_Task to complete_: Go to the line in the entries below that holds "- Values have" and repeat exactly from there through the line that holds "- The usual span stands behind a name", inclusive.

_Dataset excerpts_:
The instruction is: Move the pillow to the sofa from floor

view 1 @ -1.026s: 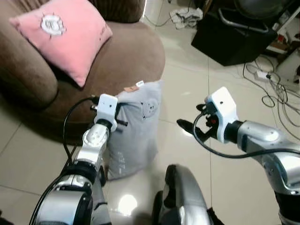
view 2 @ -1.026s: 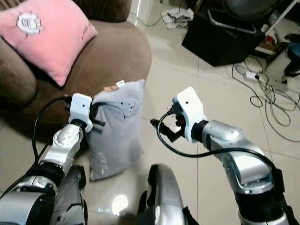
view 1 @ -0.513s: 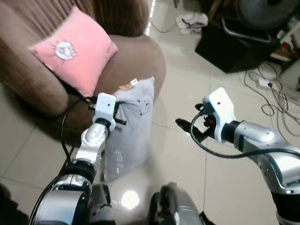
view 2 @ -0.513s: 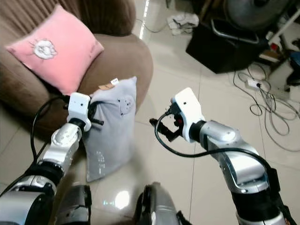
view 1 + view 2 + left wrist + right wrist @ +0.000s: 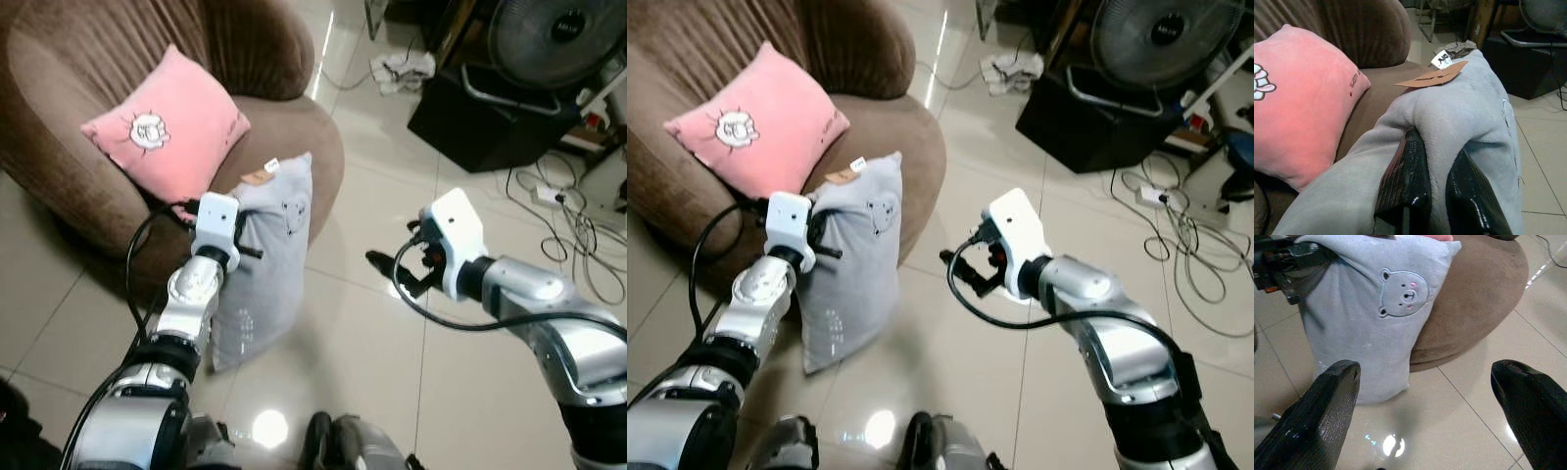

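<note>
Against the sofa (image 5: 294, 157) front, the grey pillow (image 5: 265, 264) stands on end, its bottom seemingly on the floor (image 5: 392, 352). I have my left end effector (image 5: 1437, 188) pinched shut on a fold near its top edge. I'd lift high enough to clear the seat lip, then swing toward the pink cushion (image 5: 167, 132). My right end effector (image 5: 1430, 396) hangs wide open nearby, ready to steady the sagging lower half.

The sofa seat (image 5: 284, 137) has free brown surface to the right of the pink pillow (image 5: 167, 127), which takes the left part. The grey pillow (image 5: 265, 255) stands against the seat front. Between it and the right claw (image 5: 384, 264) the tiled floor (image 5: 343, 333) is free. Cables (image 5: 568, 225) and a black box (image 5: 490, 108) lie further right.
</note>
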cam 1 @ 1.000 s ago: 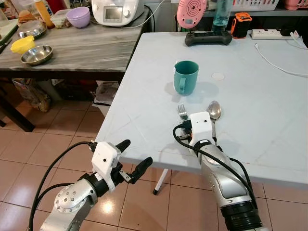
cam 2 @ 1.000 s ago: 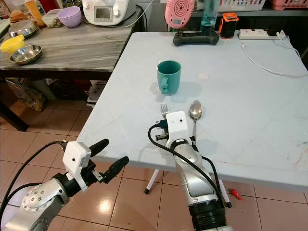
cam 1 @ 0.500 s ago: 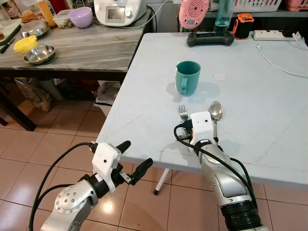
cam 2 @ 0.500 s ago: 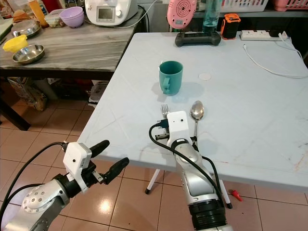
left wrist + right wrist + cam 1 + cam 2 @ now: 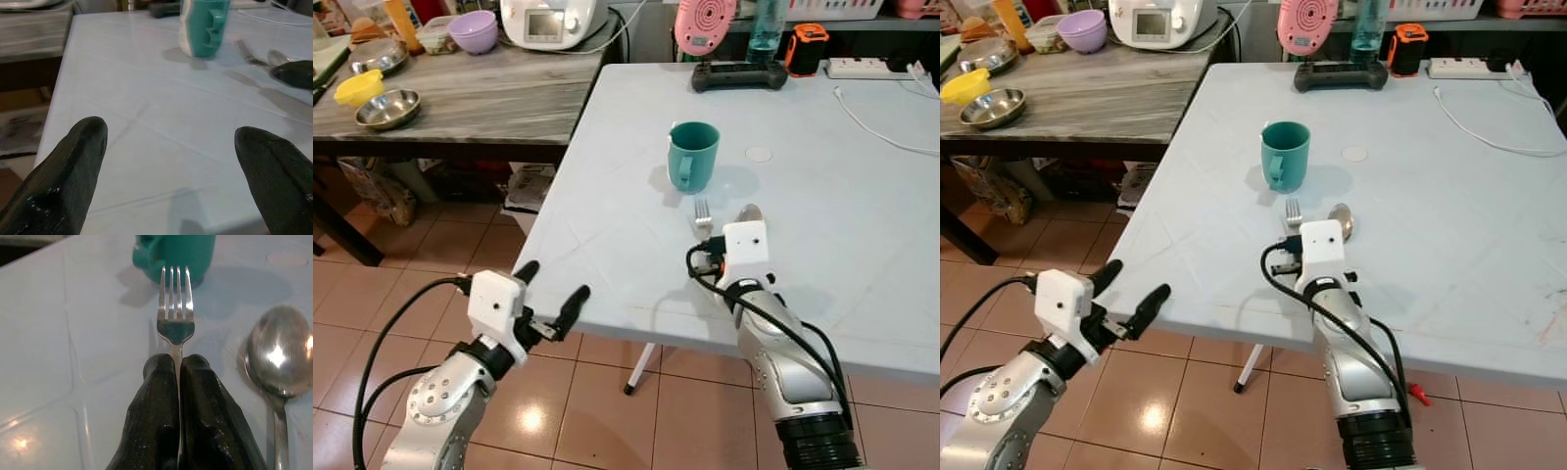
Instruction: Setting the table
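table (image 5: pixel 862 245): big pale top, smooth and prob slick; metal will slide on it.
mug (image 5: pixel 692 155): teal, upright, near table centre, handle toward robot. Rigid, breakable if knocked; sits just past the fork tines at 12 o'clock.
R gripper (image 5: pixel 178 363): fingers pinched tight on the fork neck, just behind the tines; wrist low over the table near its front edge.
L gripper (image 5: pixel 551 296): fingers spread wide, nothing between them, off the table edge at 9 o'clock from the fork, idle.
spoon (image 5: pixel 277 352): lies flat at 3 o'clock of the fork, parallel, close but apart.
fork (image 5: pixel 175 308): tines point to the mug, at or just above the table, can't tell which. Light, stiff, thin, polished steel, so slippery; likely to twist in a pinch. Hold on the narrow neck looks OK, a mid-handle grip would prob balance better.
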You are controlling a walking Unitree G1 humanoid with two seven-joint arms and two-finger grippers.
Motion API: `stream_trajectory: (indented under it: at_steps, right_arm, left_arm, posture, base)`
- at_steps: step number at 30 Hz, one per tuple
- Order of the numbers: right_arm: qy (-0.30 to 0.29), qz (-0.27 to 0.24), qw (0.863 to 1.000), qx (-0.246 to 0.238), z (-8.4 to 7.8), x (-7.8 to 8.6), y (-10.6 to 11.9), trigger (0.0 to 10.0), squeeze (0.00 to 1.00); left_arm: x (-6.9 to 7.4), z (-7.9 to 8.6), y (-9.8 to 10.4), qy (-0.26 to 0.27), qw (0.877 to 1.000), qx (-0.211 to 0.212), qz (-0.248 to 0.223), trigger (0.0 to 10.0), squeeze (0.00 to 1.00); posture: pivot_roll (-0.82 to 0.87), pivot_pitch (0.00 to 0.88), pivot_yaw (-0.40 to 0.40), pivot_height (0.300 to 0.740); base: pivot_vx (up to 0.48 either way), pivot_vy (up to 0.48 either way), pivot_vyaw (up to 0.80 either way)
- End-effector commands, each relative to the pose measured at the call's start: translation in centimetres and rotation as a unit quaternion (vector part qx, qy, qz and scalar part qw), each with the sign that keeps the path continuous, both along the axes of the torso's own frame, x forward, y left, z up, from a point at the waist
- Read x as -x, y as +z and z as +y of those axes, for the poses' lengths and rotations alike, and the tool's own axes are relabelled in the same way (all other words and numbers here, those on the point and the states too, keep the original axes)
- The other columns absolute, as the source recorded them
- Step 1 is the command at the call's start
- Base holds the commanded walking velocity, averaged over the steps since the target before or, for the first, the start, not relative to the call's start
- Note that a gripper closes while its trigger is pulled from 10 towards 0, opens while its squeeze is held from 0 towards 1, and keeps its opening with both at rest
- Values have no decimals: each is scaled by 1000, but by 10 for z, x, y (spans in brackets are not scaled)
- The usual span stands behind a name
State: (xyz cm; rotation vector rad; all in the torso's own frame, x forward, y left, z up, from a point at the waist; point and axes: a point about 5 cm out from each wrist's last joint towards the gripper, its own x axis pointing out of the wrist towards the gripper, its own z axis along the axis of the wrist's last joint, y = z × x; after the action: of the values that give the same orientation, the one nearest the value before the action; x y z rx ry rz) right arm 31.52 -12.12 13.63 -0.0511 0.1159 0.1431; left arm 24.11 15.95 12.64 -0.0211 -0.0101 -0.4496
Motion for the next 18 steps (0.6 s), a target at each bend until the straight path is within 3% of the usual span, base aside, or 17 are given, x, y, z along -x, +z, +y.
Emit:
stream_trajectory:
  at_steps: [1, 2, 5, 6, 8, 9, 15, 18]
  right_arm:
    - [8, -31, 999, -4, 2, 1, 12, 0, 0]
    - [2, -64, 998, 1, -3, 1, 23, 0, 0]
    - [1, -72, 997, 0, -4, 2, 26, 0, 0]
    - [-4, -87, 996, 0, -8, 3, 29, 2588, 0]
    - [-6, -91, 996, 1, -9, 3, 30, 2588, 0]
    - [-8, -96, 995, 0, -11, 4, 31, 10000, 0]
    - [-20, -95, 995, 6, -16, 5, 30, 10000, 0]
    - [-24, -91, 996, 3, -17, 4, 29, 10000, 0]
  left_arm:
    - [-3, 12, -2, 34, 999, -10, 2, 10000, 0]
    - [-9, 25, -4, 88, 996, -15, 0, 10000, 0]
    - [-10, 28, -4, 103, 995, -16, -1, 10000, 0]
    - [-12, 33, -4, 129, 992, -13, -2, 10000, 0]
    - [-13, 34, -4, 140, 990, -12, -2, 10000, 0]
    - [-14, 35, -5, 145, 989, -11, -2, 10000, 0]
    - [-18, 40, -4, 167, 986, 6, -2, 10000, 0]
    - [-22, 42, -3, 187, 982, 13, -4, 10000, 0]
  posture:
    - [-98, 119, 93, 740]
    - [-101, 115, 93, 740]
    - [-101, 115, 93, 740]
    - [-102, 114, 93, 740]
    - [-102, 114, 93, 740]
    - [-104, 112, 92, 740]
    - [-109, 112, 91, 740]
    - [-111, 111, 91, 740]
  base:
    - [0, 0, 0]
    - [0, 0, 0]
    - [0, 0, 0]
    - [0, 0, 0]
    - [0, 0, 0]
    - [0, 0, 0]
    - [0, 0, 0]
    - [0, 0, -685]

_Written answer_:
- Values have no decimals: each is scaled by 1000, but by 10 for z, x, y (spans in brackets are not scaled)
- The usual span stands behind a name

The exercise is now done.